The ending of the renminbi peg with the US dollar; China tries to stall rise in currency

Following Saturday's surprise announcement by the People's Bank of China (PBoC) of an ending of the renminbi peg with the US dollar that had been in effect since July 2008, and the return the managed float system, which resulted in a rise in the value of the Chinese currency by 17.5% since mid-2005, China on Tuesday left the renminbi drop slightly in value against the dollar in a move that was seen as deterring speculators benefiting from a stronger currency.

The PBoC had initially set the reference point for the day's trading 0.43% above Monday's level, to the highest level in five years, which appeared to be a signal it was comfortable to see a slight appreciation in the currency. However, while the renminbi initially rose against the dollar, by the end of trading Tuesday it had fallen 0.23% to CNY6.8136 compared with the peg rate of 6.828. Traders are reported to have said state-owned banks had been in the market buying dollars, which they saw as a sign the authorities were trying to control tightly the value of the renminbi and limit expectations of future gains. On Monday the currency rose 0.42% against the dollar.

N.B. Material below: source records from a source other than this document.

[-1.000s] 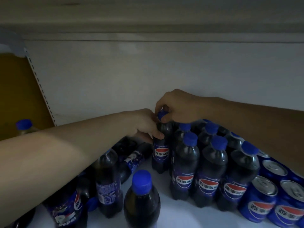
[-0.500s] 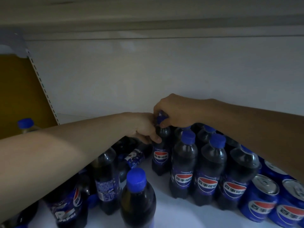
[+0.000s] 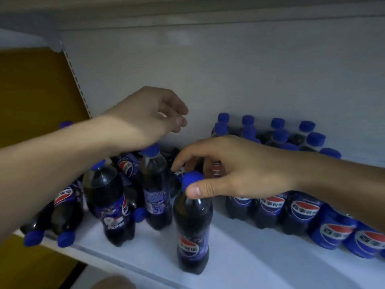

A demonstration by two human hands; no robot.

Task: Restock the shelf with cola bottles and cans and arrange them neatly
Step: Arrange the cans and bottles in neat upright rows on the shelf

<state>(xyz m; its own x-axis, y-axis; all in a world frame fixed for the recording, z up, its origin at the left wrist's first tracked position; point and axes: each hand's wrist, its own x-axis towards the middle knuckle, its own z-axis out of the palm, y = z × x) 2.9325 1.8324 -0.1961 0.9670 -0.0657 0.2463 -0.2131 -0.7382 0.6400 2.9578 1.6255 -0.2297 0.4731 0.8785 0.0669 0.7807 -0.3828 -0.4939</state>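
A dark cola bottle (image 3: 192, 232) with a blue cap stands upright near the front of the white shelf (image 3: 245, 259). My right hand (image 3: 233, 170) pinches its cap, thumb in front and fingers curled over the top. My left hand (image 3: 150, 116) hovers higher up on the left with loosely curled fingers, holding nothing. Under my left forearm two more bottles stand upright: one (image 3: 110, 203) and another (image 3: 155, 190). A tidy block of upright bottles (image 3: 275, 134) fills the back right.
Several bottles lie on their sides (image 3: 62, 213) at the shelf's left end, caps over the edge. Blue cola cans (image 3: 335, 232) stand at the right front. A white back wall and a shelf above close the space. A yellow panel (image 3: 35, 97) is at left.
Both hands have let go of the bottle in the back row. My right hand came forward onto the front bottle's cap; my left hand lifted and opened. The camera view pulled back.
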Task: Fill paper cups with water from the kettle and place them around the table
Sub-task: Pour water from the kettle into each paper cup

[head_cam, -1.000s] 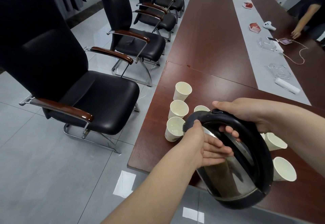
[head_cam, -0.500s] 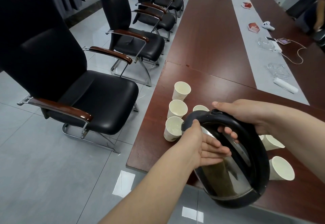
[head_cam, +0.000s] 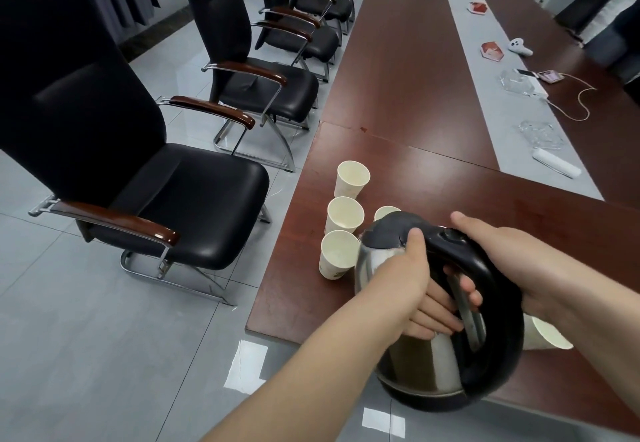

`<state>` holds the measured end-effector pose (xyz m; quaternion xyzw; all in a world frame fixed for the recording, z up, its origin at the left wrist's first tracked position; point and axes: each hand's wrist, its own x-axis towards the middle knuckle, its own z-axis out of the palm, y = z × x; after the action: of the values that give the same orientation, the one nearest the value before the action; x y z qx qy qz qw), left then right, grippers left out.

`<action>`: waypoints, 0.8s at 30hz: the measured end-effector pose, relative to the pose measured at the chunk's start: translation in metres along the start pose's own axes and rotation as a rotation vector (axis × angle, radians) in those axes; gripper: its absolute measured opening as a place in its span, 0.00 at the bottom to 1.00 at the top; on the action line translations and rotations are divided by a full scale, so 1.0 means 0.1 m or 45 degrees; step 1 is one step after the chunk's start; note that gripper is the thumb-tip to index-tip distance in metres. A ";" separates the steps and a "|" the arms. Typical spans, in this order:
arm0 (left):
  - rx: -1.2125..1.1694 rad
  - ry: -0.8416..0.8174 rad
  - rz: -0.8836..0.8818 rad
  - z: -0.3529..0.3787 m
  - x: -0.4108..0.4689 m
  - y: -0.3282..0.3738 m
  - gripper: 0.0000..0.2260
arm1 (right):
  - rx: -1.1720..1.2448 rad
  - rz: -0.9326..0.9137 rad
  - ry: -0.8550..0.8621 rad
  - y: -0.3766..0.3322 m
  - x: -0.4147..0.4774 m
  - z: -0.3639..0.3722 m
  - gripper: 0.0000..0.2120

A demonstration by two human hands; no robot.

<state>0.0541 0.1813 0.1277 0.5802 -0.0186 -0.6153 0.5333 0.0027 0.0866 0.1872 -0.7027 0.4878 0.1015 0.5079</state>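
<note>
Lower centre of the frame, my right hand (head_cam: 512,261) had its grip closed round the black loop handle of the shiny steel kettle (head_cam: 426,362). The kettle was held tipped at the near edge of the long reddish-brown wooden counter (head_cam: 398,95). My left hand (head_cam: 408,278) lay flat against the steel body, fingers straight and thumb up on the black lid: an open grip, pressing rather than clutching.

The spout end sat right at the rim of the nearest white paper cup (head_cam: 337,259), and I couldn't tell whether water was running. Behind it, toward the upper frame, the middle cup (head_cam: 344,214) and the far cup (head_cam: 351,178) stood upright in a line along the counter's left edge. A fourth cup (head_cam: 384,213) peeked out just behind the lid, mostly hidden. A fifth cup (head_cam: 547,334) showed at lower right, partly covered by my right wrist and the handle.

Left of the counter, a black leather chair with wooden armrests (head_cam: 173,199) stood on the grey tiled floor (head_cam: 86,337).
</note>
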 end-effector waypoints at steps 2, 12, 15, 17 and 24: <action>-0.053 -0.074 0.001 0.07 -0.02 -0.02 0.38 | 0.079 0.002 0.016 0.06 -0.04 0.00 0.28; -0.476 0.022 0.113 0.35 -0.09 -0.10 0.32 | 0.309 -0.111 -0.089 0.01 -0.29 0.03 0.20; -0.593 0.016 0.045 0.34 -0.15 0.03 0.29 | 0.275 -0.168 -0.138 -0.04 -0.33 -0.01 0.25; -0.579 -0.007 0.024 0.33 -0.19 0.14 0.31 | 0.231 -0.206 -0.140 -0.09 -0.35 -0.05 0.28; -0.673 -0.186 0.037 0.41 -0.11 0.41 0.31 | 0.137 -0.231 -0.025 -0.32 -0.27 -0.17 0.31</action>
<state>0.0473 0.1470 0.1754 0.3747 0.0957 -0.6314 0.6722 0.0088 0.0885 0.2319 -0.7147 0.4220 0.0356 0.5566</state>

In the markets, the optimism that greeted China's decision, in advance of the G-20 summit in Toronto this weekend,  was replaced Tuesday with continuing concerns about the Eurozone banking sector and the US housing market.

Morgan Stanley economist, Qing Wang, based in Hong Kong, summarised the impact of China's move.

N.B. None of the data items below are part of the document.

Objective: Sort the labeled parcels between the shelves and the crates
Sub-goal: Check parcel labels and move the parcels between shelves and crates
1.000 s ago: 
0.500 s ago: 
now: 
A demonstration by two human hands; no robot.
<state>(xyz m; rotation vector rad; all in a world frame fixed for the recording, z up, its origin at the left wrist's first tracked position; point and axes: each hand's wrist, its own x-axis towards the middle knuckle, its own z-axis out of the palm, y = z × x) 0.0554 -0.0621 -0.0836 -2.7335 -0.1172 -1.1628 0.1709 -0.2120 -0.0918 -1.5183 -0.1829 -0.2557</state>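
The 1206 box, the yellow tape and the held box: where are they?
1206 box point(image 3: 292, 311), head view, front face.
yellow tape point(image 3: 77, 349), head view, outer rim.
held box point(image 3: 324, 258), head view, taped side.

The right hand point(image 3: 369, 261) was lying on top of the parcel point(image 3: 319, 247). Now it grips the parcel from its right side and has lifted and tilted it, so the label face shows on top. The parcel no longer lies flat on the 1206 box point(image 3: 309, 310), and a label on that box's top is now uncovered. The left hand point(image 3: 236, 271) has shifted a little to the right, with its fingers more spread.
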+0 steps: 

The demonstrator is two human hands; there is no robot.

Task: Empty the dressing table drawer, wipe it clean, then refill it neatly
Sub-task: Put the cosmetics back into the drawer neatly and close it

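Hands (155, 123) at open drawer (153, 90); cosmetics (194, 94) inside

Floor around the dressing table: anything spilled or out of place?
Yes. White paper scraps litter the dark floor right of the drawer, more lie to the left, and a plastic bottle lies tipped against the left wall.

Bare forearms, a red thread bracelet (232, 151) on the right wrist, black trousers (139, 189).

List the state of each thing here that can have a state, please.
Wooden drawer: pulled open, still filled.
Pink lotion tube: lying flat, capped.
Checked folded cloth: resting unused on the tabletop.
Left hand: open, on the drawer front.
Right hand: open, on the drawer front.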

1) A renminbi exit from the USD peg would lower the risk premium of the equity market stemming from fear of a Sino-US trade war.

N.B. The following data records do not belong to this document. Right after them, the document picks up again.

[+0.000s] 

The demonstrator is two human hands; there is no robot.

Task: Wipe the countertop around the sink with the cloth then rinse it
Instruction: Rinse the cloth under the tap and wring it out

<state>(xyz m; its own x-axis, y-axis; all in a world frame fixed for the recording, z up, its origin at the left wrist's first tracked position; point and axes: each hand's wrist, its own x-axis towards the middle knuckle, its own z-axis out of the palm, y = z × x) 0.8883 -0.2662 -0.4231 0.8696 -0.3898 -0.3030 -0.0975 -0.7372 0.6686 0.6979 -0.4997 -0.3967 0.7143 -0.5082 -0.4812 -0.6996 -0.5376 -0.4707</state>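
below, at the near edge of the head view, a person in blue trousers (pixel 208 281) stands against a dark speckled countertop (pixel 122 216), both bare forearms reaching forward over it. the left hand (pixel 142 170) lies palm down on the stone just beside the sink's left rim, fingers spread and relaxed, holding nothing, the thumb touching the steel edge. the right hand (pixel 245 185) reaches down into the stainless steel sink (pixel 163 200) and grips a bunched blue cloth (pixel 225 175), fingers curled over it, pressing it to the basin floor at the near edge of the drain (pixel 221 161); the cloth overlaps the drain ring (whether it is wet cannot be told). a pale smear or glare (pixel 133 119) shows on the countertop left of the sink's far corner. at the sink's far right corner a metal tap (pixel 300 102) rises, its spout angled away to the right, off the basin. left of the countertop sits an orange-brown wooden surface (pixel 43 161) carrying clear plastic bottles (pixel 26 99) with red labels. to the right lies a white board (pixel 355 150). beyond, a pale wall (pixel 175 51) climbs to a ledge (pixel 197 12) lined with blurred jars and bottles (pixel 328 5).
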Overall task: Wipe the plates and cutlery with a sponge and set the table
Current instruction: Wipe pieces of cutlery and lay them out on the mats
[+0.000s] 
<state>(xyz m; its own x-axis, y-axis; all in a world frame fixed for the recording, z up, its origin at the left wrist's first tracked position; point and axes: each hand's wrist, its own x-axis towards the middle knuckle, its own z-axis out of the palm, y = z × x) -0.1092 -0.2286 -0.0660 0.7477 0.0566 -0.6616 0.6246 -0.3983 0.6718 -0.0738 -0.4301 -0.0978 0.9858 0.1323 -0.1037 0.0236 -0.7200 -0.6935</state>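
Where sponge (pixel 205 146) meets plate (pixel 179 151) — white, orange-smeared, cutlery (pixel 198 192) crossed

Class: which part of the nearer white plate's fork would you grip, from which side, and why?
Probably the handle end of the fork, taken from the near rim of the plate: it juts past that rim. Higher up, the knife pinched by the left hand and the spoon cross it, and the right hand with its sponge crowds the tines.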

2) It helps contain ‘imported' inflation pressures and therefore reduces the probability of an aggressive monetary tightening in China through stringent credit controls and/or consecutive interest rate hikes.

3) A modest initial revaluation to be followed by gradual appreciation would fuel expectations of further appreciation over time.

Impact on our economic and policy calls:

  • MS said it maintains its forecasts for the USD/CNY spot rate to reach 6.60 by end-2010 and 6.20 by end-2011.

  • It changed its interest call from "no more than one rate hike in 2H10" to "no rate hikes through 2010".

  • It attaches a high probability that the target of new bank lending of Rmb7.5trn for 2010 could be revised upward by 4Q10.

  • In view of this desirable policy change, MS maintains its call for a Goldilocks scenario (not too hot or too cold) in 2010, featuring 11% GDP growth and 3.2% average CPI inflation, while noting that the balance of risks on both fronts is tilted slightly to the downside.

The pre-crisis technical arrangement for the renminbi trading band is unchanged: Qing said it is important to understand how the existing (or pre-crisis, pre-new peg) trading band works technically. At the beginning of each trading day, the USD/CNY central parity of the current trading day is determined based on the weighted average of the price quotes provided by the market markers. The central parity rate is announced 15 minutes before trading begins each morning. The trading band applies to intra-day moves only in that the USD/CNY rate is now constrained within ±0.5% of the renminbi-USD central parity of that trading date. However, the central parity rate may, in theory, vary by any magnitude from the closing rate of the previous trading day. In another words, the inter-day changes are not constrained by the band.

Although the central parity of renminbi-USD exchange is, in principle, determined based on the weighted average of the quotes from market makers, it is still heavily managed by the PBoC, which has considerable discretion over determining the weights when the weighted average is calculated. Thus, the pace of renminbi appreciation ultimately hinges on how comfortable the Chinese authorities are with allowing faster appreciation of the central parity rate instead of the intra-day volatility around the central parity rate.

Paul Donovan, managing director and deputy head of global economics at UBS, says markets are better placed to set values on currencies than governments. He speaks to CNBC's Karen Tso, Martin Soong and Bernard Lo about the increasing intervention in the FX markets:

PBoC's press statement:Below is the text posted by the PBoC in announcing the policy change under the title "Further Reform the RMB Exchange Rate Regime and Enhance the RMB Exchange Rate Flexibility."

"In view of the recent economic situation and financial market developments at home and abroad, and the balance of payments (BOP) situation in China, the People's Bank of China has decided to proceed further with reform of the RMB exchange rate regime and to enhance the RMB exchange rate flexibility.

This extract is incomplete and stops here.